After enabling the optimizations related to orc.stripe.size.check.ratio and orc.dictionary.max.size.bytes, we observed that ORC files written with the current defaults are about 10%–20% larger than before. For example, datasets that were previously ~1.0–1.1 TB grow to ~1.2 TB with the current defaults, causing noticeable storage cost increase.

How was this patch tested?

Local test

With orc.dictionary.max.size.bytes=16777216 or orc.stripe.size.check.ratio=2.0, the written ORC data grows to 1.2 TB (data inflation).

           1         6665      1300347279057 hdfs://ns/user/hive/warehouse/tmp_sandbox_xxx.db/tmp_test_123_2/d=2026-03-15

With orc.dictionary.max.size.bytes=0 and orc.stripe.size.check.ratio=0.0, the data size remains at the expected 1.0 TB.

           1         6665      1143347882367 hdfs://ns/user/hive/warehouse/tmp_sandbox_xxx.db/tmp_test_123_1/d=2026-03-15

Was this patch authored or co-authored using generative AI tooling?

No

…e.bytes to 0

dongjoon-hyun

Thank you for the feedback, @QianyongY . I understand that you want to disable this feature completely. However, may I ask if that is a general observation instead of a corner case? In general, the default value is not a silver bullet and you can tune this value in your workload.

For example, datasets that were previously ~1.0–1.1 TB grow to ~1.2 TB with the current defaults, causing noticeable storage cost increase.

cc @wankunde and @cxzl25 from the original PR.

#2371

cxzl25 · 2026-03-18T07:52:48Z

When writing ORC data files using ORC-1986, we observed an increase in the size of some tables from 1.0 TB to 1.2 TB. A random inspection of one ORC file showed that the number of Stripes grew from the original 180 to 527. This resulted in a lower compression ratio and significantly slower read performance for downstream jobs, increasing the execution time from 1 hour to 2 hours and 20 minutes.

Therefore, this might be a regression issue. Setting it to 0 can avoid this problem, and users who need it can enable this parameter in the cluster by default.

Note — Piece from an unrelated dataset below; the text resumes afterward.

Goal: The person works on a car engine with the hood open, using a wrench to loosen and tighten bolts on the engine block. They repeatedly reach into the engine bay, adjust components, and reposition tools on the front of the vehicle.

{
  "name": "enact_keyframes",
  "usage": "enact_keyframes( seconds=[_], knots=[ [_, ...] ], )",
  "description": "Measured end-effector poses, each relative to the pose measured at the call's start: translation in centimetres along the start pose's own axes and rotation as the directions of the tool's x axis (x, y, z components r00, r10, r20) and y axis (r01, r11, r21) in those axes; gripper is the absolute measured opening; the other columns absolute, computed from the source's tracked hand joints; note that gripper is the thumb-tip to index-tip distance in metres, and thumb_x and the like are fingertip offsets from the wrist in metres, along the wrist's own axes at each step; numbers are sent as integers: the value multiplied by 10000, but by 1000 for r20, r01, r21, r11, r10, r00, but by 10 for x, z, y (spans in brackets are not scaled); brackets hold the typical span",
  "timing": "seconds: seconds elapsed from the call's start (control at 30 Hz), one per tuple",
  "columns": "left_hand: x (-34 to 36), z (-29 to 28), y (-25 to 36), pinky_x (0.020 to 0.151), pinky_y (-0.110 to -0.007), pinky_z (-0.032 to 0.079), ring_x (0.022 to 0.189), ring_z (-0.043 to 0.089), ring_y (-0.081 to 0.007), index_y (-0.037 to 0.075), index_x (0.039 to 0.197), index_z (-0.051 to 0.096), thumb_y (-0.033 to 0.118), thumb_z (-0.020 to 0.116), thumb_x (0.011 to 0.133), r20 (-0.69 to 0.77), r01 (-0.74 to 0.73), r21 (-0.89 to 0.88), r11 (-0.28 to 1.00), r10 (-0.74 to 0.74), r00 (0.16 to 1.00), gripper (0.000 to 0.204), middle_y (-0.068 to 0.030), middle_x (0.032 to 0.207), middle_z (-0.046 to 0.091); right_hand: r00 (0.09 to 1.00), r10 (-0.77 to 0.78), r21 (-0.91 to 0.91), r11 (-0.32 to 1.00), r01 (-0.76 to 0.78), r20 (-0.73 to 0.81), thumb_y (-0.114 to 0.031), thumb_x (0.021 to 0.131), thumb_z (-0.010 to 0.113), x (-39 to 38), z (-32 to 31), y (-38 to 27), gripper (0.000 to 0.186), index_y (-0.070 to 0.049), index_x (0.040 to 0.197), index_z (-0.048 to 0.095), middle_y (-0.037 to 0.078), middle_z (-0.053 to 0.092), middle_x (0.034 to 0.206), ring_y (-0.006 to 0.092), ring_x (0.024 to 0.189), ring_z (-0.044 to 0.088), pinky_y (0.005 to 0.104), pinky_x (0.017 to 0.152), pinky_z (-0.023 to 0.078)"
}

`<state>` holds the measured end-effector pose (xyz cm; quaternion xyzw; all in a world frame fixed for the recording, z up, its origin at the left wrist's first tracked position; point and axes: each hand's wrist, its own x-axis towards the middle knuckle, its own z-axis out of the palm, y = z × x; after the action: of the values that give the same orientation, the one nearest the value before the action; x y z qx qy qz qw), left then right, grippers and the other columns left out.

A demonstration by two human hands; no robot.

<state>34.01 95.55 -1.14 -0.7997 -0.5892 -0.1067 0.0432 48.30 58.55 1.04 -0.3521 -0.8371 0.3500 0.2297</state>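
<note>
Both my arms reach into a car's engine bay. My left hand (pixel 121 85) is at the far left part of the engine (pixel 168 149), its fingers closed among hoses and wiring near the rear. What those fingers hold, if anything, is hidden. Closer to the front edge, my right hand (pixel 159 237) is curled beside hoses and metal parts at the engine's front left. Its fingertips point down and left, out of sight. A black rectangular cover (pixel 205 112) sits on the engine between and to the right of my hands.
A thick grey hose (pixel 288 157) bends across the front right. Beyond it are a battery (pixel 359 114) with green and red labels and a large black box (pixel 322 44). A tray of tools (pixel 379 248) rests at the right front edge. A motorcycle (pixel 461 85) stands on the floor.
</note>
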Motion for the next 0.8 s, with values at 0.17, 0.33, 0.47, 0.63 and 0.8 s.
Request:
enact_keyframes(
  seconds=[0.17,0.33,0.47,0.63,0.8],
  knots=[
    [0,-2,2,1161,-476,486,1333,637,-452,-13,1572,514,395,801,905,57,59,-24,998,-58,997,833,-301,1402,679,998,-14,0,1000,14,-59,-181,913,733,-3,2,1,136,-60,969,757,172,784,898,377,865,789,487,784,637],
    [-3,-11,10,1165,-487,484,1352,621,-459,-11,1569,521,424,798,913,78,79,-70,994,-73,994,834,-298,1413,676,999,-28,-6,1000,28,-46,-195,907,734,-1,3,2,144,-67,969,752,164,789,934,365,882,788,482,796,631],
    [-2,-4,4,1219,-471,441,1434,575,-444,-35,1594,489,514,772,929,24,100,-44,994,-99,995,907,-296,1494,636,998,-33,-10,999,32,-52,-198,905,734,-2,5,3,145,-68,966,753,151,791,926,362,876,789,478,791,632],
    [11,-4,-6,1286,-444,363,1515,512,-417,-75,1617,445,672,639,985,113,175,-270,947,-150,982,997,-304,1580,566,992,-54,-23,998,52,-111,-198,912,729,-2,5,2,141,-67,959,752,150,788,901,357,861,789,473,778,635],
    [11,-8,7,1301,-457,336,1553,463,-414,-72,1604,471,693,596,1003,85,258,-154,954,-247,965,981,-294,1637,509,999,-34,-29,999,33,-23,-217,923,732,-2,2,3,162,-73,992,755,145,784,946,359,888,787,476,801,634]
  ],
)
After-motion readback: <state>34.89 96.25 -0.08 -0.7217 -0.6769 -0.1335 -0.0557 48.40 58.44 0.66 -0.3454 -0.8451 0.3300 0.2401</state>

QianyongY · 2026-03-19T13:37:54Z

@dongjoon-hyun We rolled out this optimization to 10% of our tables. Among them, 5 tables had partitions grow by more than 15% in size. The worst case was a single partition growing from 140GB to 660GB+, which is concerning. It's not a universal issue, but some tables were indeed affected.

dongjoon-hyun

+1, LGTM for Apache ORC 2.3.1.

dongjoon-hyun · 2026-03-20T02:32:33Z

Feel free to merge and land to main/2.3, @cxzl25 ~

dongjoon-hyun · 2026-03-25T05:01:10Z

When writing ORC data files using ORC-1986, we observed an increase in the size of some tables from 1.0 TB to 1.2 TB. A random inspection of one ORC file showed that the number of Stripes grew from the original 180 to 527. This resulted in a lower compression ratio and significantly slower read performance for downstream jobs, increasing the execution time from 1 hour to 2 hours and 20 minutes.

Therefore, this might be a regression issue. Setting it to 0 can avoid this problem, and users who need it can enable this parameter in the cluster by default.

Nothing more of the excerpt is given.